Food. Memories. Love.

Elizabeth Michael (kwinlizzy)
2 min readApr 11, 2020
Image from specialtyproduce.com

I’ll start by saying; “It was a warm and windy afternoon” because all good stories about memories start that way.

This is not that kind of story. I am much better at throwing away memories than keeping them.

I’ll not feed you things I can’t remember.

It was a weekday, my siblings and I were home from school. We ate lunch and had pretty much nothing to do.

Now, opening this memory leads to a thousand more, because now I remember why both parents weren’t home and how emotionally draining it was for everyone. It leaves room for me to muse on how going through the same experience produces different emotions and people. Grief is not always a great bond-It can make strangers of friends.

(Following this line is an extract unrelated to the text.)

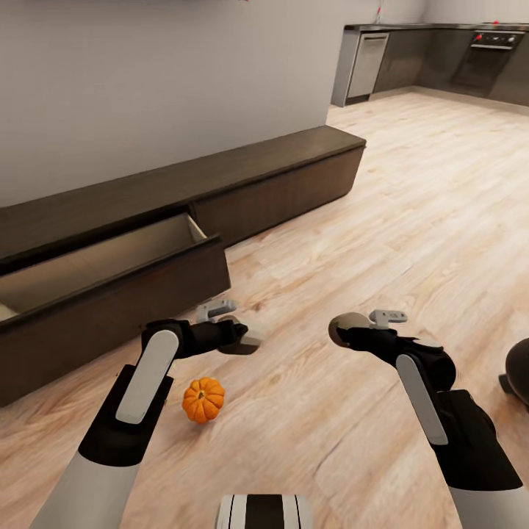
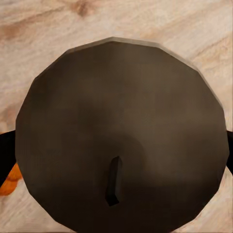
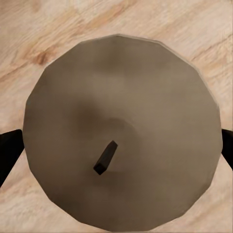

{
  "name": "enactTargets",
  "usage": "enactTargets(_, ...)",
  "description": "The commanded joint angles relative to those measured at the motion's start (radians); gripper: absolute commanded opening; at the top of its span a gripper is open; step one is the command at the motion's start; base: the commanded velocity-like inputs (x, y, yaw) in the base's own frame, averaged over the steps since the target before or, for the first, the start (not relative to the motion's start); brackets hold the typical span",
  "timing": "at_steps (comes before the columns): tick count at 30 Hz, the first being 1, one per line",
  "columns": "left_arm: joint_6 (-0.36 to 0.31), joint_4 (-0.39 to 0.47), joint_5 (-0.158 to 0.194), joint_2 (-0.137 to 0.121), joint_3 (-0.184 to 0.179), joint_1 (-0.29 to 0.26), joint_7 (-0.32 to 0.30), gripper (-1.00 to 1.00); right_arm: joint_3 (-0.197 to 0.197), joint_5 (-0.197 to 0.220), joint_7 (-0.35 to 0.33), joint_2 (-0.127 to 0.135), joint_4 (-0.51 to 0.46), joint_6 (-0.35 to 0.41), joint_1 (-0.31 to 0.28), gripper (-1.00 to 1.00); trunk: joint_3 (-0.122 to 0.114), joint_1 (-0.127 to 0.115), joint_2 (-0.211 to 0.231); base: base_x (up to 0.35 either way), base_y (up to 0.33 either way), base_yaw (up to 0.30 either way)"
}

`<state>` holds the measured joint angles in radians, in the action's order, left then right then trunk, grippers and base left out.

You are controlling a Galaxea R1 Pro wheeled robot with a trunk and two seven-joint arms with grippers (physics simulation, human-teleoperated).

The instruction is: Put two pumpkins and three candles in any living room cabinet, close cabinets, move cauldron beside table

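While the cabinet [image 1: 279,173] runs along the wall with its near drawer [image 1: 110,283] pulled open, showing a pale inside, the left gripper [image 1: 246,340] hangs over the wooden floor [image 1: 382,213] just in front of that drawer. Its fingers are clamped on a candle [image 1: 248,342]; in the left wrist view the candle [image 2: 121,136] is seen end-on, a round beige face with a short dark wick, black finger edges at both its sides. One pumpkin [image 1: 203,399] lies on the floor beside the left forearm, nearer the robot than the gripper and apart from it; a sliver of orange [image 2: 8,182] peeks past the candle's rim. To the right, the right gripper [image 1: 339,330] grips a second candle [image 1: 345,328] at about the same height, its round face [image 3: 121,131] pinched between dark fingers. A dark rounded object [image 1: 518,371] sits at the right edge, too cropped to identify.
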<state>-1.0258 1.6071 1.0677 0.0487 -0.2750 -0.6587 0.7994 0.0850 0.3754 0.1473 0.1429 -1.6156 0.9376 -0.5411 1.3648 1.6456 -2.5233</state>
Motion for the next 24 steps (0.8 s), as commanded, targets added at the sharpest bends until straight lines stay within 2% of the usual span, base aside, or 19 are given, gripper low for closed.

We (my siblings and I) mostly my siblings because I am the youngest and they don’t practice democracy decided to fry yam.

Yam is a staple in our home. You can eat it with oil, vegetables, pepper soup or pepper sauce, the possibilities are endless.

Rarely do common sense stand in the way of food; We fried some yam and settled down to eat. I stood to eat my share. I was hyperactive as a child and it earned me the nickname “soldier” which only my parents used. Halfway through it, my dad walks in on us eating fried yam that we were not allowed to eat at the time. We braced for the questions, they never came.

We got a smile, and praise for our eating ability. We were not expecting him to but, he joined our feast of yam.

He didn’t stay long, dad did not have the luxury of spending long moments at home with us at the time. After he left, we talked about how things would have turned out differently if my mom had walked in on us. Mom was the soldier in the family and she gave what you deserved.

I think about that yam moment a lot. I don’t have space to feel all the things I should feel so the few I feel and remember are quite intense. I think of the look in my dad’s eyes. I think of his voice and the exact phrase he used. I think of my siblings and how they held so much together so we can have moments of normal.

I think about fried yam and how it first meant just food, then, memories and now, a symbol of love.